Count every line below that contains "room", then state the total with no other output.

——

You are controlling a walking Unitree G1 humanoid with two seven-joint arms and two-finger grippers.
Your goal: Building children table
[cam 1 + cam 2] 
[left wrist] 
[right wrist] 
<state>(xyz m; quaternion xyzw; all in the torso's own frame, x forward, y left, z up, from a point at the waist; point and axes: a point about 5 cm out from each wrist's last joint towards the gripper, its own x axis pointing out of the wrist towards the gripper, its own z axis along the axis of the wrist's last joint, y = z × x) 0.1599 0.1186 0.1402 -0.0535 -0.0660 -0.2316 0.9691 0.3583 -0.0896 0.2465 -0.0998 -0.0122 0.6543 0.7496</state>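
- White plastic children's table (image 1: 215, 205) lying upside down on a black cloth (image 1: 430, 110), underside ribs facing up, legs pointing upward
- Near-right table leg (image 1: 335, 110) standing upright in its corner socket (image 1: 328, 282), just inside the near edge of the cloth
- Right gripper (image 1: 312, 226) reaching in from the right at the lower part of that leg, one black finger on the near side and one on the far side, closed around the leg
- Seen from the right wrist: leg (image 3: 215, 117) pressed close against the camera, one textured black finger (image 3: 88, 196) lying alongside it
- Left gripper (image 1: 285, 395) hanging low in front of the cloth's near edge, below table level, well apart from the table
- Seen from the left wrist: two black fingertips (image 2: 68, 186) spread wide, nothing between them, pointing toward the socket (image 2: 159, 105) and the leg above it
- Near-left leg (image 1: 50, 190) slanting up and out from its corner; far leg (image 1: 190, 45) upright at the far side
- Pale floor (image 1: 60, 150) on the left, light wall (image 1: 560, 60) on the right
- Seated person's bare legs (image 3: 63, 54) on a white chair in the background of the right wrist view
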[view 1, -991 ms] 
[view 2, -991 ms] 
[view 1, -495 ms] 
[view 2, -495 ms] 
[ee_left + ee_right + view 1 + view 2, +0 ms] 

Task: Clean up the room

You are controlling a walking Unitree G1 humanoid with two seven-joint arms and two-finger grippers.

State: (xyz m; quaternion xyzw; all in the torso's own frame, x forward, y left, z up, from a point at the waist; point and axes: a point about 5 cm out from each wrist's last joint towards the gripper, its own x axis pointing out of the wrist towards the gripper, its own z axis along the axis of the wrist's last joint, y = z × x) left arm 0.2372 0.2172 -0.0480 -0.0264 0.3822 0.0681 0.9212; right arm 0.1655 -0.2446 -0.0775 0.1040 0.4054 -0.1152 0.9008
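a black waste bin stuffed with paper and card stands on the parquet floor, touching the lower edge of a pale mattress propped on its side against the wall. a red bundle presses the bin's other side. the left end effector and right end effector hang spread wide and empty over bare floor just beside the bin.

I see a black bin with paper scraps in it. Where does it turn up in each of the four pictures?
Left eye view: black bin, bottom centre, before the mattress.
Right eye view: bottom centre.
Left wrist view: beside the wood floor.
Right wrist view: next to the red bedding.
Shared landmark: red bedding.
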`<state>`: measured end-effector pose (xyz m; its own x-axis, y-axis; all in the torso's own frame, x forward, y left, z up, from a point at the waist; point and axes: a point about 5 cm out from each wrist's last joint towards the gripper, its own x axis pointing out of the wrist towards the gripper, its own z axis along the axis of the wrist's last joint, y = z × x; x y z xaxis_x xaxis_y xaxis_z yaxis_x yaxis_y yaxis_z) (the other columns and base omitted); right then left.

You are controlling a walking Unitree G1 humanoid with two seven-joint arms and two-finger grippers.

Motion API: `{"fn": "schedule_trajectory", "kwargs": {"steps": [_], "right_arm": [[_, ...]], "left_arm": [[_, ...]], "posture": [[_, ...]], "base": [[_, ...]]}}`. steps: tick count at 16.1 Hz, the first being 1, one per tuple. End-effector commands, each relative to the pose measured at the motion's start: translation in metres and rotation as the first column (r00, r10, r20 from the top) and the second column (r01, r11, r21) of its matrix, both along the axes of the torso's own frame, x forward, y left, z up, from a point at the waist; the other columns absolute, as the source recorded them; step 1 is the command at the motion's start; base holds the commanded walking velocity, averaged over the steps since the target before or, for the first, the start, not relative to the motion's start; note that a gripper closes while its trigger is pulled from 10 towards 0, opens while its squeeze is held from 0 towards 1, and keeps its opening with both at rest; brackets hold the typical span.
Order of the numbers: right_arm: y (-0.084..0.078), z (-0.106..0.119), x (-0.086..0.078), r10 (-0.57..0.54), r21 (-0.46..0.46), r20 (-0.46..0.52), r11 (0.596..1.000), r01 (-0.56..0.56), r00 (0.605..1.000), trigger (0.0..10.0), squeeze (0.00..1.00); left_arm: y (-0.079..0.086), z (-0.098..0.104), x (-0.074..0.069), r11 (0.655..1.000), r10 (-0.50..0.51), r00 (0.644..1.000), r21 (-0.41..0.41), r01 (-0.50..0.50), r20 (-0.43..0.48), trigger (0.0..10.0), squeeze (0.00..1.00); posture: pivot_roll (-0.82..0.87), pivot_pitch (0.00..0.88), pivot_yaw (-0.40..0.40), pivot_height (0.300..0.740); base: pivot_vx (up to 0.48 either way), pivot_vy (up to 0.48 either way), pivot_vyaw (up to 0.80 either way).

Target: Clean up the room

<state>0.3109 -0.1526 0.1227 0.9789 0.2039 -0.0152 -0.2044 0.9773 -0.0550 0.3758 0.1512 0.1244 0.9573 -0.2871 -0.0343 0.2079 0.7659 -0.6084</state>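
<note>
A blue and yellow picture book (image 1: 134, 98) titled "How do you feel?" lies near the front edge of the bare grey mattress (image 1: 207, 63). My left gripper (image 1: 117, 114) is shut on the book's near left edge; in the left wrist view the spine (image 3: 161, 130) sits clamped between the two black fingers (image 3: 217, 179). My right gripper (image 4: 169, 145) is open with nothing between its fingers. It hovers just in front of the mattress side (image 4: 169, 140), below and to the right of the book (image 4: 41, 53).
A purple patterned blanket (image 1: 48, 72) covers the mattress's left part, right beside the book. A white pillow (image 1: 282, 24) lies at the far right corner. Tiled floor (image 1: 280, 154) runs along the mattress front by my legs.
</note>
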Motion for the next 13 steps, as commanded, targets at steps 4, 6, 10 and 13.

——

ANSWER FOR THIS EXERCISE:
2